PROBLEM DESCRIPTION
Every line of the material below needs to be copied exactly; omit the pictures.
——————
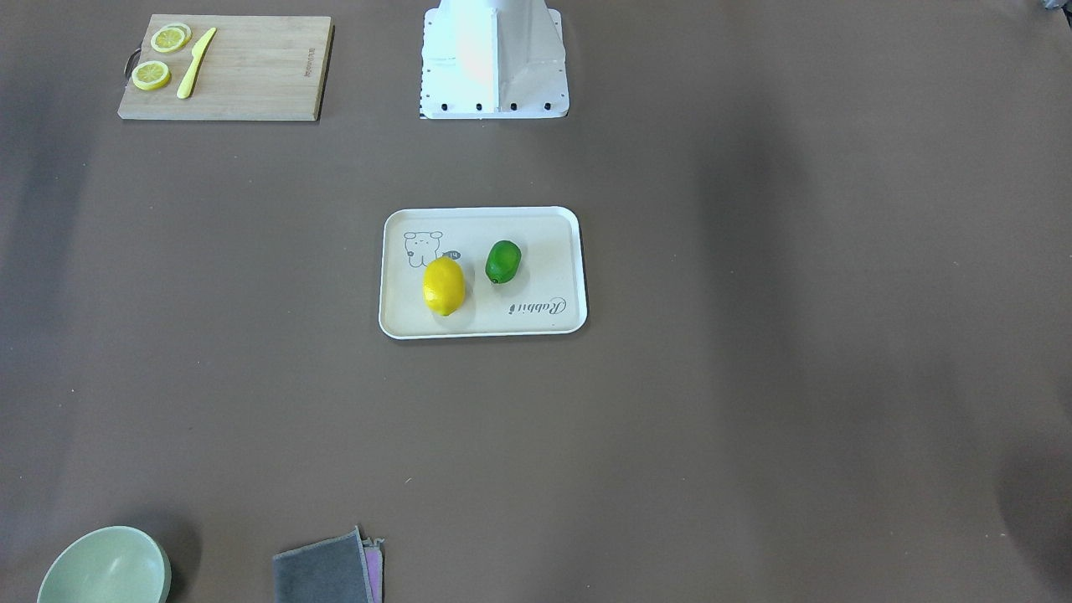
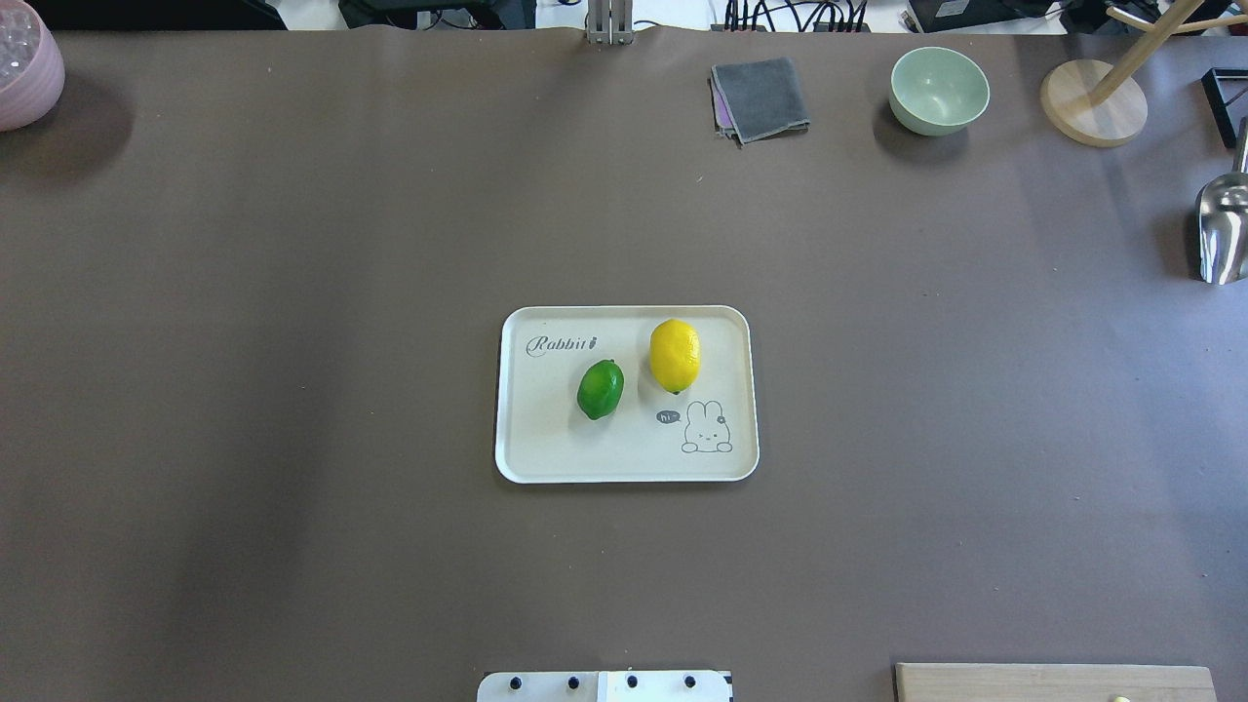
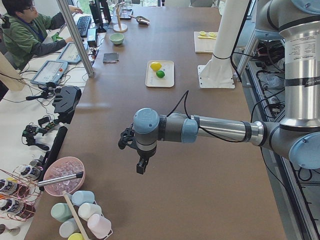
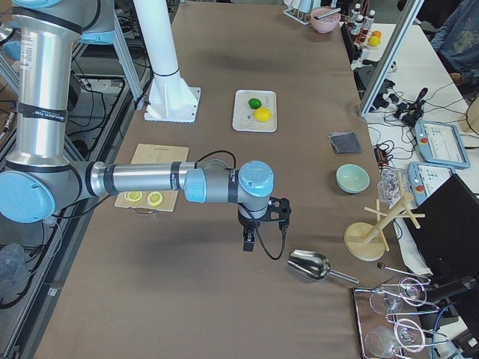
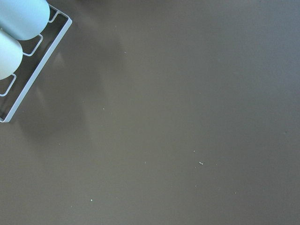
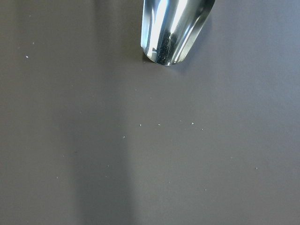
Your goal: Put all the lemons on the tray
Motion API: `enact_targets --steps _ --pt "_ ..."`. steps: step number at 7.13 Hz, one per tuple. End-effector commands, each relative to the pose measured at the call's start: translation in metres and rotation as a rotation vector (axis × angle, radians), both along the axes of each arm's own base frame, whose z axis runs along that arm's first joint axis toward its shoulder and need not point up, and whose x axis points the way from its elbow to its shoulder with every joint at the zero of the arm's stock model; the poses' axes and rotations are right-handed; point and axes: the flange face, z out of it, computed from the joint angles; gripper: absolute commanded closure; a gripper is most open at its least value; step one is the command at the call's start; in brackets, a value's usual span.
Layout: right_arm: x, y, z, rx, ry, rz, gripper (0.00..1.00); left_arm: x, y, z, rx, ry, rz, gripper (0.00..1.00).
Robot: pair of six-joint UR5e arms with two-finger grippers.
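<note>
Holding yellow lemon (image 2: 675,356), green lemon (image 2: 601,389): tray (image 2: 546,444)

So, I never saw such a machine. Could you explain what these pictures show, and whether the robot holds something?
It is a robot with two arms at a brown table. Two pictures look down on the table, one from behind the robot, one from opposite. Two look along it from its ends: there the left gripper and the right gripper hang above bare table, with nothing visibly held. The last two come from wrist cameras; one shows a metal scoop. On the cream tray in the middle lie a yellow lemon and a green lemon. Apart lie a cutting board with lemon slices and a knife, a green bowl and a grey cloth.
</note>
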Motion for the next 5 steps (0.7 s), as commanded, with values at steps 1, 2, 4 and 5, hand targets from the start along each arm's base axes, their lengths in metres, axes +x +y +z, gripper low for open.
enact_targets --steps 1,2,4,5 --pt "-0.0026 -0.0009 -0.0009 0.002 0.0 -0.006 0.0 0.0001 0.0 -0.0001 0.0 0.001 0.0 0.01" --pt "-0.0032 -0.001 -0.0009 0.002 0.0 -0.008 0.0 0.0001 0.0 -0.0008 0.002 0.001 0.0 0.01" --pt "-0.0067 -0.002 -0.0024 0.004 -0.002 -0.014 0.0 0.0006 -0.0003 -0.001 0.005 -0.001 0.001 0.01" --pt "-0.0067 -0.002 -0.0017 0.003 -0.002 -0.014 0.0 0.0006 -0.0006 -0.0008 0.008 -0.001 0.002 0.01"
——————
RESPONSE AREA
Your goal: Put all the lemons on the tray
Motion API: `enact_targets --steps _ --pt "_ ..."`. steps: step number at 7.13 Hz, one per tuple. End-effector commands, each relative to the pose measured at the call's start: translation in metres and rotation as a rotation vector (axis × angle, radians), both along the axes of each arm's own base frame, whose z axis runs along that arm's first joint axis toward its shoulder and need not point up, and whose x axis points the way from its elbow to its shoulder with every joint at the zero of the arm's stock model; the poses' axes and rotations are right-handed; point and axes: the flange face, z out of it, computed from the joint angles; gripper: absolute commanded closure; a gripper is most open at its least value; step one is the command at the call's start; in brackets, a value's usual span.
Layout: right_arm: x, y, z, rx, ry, rz, gripper (0.00..1.00); left_arm: x, y, z, rx, ry, rz, gripper (0.00..1.00).
Robot: pair of six-joint UR5e arms with two-finger grippers.
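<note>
Holding yellow lemon (image 2: 675,356), green lemon (image 2: 601,389): tray (image 2: 546,444)

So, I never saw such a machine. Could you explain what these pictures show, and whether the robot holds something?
It is a robot with two arms at a brown table. Two pictures look down on the table, one from behind the robot, one from opposite. Two look along it from its ends: there the left gripper and the right gripper hang above bare table, with nothing visibly held. The last two come from wrist cameras; one shows a metal scoop. On the cream tray in the middle lie a yellow lemon and a green lemon. Apart lie a cutting board with lemon slices and a knife, a green bowl and a grey cloth.
</note>
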Motion for the next 5 steps (0.7 s), as commanded, with values at steps 1, 2, 4 and 5, hand targets from the start along each arm's base axes, their lengths in metres, axes +x +y +z, gripper low for open.
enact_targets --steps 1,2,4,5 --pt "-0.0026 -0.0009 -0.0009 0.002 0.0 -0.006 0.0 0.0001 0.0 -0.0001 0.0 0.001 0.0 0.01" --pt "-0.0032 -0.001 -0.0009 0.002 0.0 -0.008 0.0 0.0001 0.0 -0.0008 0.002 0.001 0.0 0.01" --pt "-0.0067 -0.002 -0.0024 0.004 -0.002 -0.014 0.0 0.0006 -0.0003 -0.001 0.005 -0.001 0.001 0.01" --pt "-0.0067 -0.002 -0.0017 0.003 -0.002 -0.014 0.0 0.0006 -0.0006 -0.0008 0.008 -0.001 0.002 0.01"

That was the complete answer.